In the Lake Wingra Watershed in an average year, the surface (storm water) runoff  from rainfall, snow melt, and other sources, totals an estimated 82,968,732 cubic feet (or 620,649,732 gallons.)  Of this volume, 37,892,637 cubic feet (283, 456,637 gallons) is absorbed by the soil and returned to the groundwater.  The rest, over 50% or 45, 076, 095 cubic feet (337,192,607 gallons) goes down the drain, literally.    This surface runoff, laden with pollutants, goes down the nearest storm drain, runs through the city’s storm sewers and ends up in Lake Wingra.

This is also what soil destruction looks like.  Manitou Way resurfacing and new curbs and gutters installed fall of 2012 are already giving way above a storm drain.

Manitou Way resurfacing and new curbs and gutters installed fall of 2012 are already giving way above a storm drain.  Storm water entering this point flows into the Arboretum’s West Marsh and on to Lake Wingra.
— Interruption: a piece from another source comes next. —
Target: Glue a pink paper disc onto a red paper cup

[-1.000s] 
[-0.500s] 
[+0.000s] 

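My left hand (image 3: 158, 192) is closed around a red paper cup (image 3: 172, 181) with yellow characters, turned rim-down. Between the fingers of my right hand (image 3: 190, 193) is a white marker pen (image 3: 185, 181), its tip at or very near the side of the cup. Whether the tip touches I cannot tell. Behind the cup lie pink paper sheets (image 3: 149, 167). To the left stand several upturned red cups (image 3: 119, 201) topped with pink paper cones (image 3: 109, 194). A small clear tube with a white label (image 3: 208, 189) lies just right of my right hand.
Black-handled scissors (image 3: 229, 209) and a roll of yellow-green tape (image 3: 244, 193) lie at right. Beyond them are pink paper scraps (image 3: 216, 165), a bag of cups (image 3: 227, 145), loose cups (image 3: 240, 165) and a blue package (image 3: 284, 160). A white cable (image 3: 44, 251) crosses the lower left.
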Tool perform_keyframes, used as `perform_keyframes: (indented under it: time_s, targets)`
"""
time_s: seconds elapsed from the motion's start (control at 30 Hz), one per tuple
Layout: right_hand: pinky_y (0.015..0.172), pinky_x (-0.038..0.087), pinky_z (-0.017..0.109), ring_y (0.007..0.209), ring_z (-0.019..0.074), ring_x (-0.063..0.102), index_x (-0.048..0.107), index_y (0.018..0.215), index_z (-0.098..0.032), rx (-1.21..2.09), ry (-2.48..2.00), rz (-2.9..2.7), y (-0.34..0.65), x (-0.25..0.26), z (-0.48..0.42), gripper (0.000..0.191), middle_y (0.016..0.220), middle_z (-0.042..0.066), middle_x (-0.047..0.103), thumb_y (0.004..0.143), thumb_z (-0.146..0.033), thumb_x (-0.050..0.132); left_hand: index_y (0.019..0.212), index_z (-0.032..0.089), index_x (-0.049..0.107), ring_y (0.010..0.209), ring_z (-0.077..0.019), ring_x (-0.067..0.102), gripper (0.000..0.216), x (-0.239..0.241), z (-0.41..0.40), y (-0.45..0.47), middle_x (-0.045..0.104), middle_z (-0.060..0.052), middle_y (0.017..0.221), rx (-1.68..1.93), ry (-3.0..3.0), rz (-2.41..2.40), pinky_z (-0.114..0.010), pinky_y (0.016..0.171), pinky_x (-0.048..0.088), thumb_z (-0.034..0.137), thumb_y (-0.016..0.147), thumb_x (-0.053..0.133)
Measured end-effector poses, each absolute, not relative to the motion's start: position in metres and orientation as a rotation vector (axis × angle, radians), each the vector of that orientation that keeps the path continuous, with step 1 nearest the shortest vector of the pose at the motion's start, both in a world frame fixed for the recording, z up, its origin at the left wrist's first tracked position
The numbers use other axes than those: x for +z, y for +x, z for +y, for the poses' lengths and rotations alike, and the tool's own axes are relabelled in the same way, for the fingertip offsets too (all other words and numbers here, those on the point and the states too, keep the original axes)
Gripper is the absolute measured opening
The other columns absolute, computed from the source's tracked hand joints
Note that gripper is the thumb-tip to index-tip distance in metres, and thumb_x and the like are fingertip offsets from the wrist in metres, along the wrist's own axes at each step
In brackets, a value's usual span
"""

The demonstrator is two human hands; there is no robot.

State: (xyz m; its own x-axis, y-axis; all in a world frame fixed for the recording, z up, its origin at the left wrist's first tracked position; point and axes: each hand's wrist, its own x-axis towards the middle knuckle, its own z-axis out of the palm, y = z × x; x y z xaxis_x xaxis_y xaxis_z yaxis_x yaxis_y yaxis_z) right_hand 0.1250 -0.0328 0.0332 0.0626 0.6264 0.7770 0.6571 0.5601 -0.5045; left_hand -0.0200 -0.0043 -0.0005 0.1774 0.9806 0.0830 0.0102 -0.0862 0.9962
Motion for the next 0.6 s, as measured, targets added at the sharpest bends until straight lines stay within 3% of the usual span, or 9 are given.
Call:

At its meeting of June 28, 2013,  the Wingra Watershed Plan Infiltration issue Team recommended a 25 % increase in infiltration of current surface water (storm water) flow to the groundwater.  Achieving this goal would require the absorption and infiltration of an additional estimated 9,473,159 cubic feet of surface water.    Currently, an estimated 37,892,637 cubic feet, surface water/storm water flows into the groundwater.   These figures according to minutes of the meeting provided by Strand Associates.  The recommendation of increased infiltration will go to the full Wingra Watershed Plan Steering Committee for consideration.  Click here to see the Lake Wingra watershed GroundwaterBoundary and sewer shed boundaries.

Timeline

Although no target date for achieving this goal was set, those in attendance at the meeting, unanimously agreed that “increasing infiltration in the surface water watershed/groundwater watershed by an amount equal to 25 percent of the current estimated groundwater flow to the lake is an appropriate assumption for trying to meet the 25 percent increase in spring flow target from the Lake Wingra: A Vision for the Future document.”   The Lake Wingra vision document refers to a 2009 plan produced by the Friends of Lake Wingra (FoLW).

How To Get Involved

The Lake Wingra Watershed plan process is guided by a Steering Team and various issue teams (chlorides/infiltration; pollutant-sediment and phosphorous; pollutant-reduction opportunities; lake response model; social marketing–strategies; and social marketing–pilot project.   The membership of the Steering Committee is not published on the City web page, however it is confirmed by FoLW that two of its “Advisors to the Board”, David Liebl and Rebecca Power sit on the Steering Team.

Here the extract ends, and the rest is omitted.